Sometime in the late afternoon or early evening of February 21, 1968, Hakim ordered infant plaintiff transferred to the intensive care unit of the Hospital. The exact time of the transfer was to be determined on the basis of infant plaintiff's condition by Dr. Shibuya, the anesthesiologist on duty the night of February 21-22, 1968, and who was with the infant plaintiff in the recovery room. Shibuya was one of the Associated Anesthesiologists' partners.

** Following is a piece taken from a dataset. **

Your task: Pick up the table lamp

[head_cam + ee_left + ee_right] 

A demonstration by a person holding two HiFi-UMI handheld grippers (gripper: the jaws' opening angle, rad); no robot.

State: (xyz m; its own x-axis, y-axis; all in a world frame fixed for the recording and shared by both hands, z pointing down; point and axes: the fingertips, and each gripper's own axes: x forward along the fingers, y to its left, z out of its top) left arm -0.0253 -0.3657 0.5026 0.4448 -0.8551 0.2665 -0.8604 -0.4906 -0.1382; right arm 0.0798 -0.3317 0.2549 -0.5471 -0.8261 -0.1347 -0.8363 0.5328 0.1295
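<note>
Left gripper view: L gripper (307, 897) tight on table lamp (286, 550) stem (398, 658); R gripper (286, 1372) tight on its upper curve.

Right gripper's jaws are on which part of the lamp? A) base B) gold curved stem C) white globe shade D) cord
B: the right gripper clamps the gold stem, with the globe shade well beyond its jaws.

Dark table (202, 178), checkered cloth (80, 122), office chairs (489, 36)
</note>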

At 10:30 P.M. on February 21, 1968, Dr. Shibuya transferred infant plaintiff to the intensive care unit. At that time Shibuya was of the opinion that infant plaintiff was making a good recovery. Shibuya found him becoming more reactive and alert, breathing on his own and in a satisfactory physical condition. In Shibuya's opinion infant plaintiff would recover from the cardiac arrest in the operating room.

In anticipation of the transfer of infant plaintiff to the intensive care unit a nurse from that unit went to the recovery room prior to 10:30 P.M. to become informed of infant plaintiff's condition and to make arrangements for proper equipment and supplies for his care in the unit. But when infant plaintiff arrived in the unit the only resuscitator assigned to the intensive care unit either wasn't there, or if it was there it was broken and inoperative. Moreover, the unit did not have a glass thermometer that would register lower than 94° Fahrenheit temperature, although there were such thermometers elsewhere in the Hospital. The unit nurses knew or in the exercise of ordinary care should have known that Hakim's written orders called for maintaining infant plaintiff's temperature at 90° Fahrenheit. They also knew that the telethermometer, which was attached to the hypothermia machine (an apparatus to lower body temperature) was not always accurate. Furthermore, the intensive care unit either did not have, when needed for infant plaintiff, a heart monitor, with a defibrillator on it to shock the heart if it started to fail or to beat abnormally, or if it did have such a monitor it was not attached to the infant plaintiff.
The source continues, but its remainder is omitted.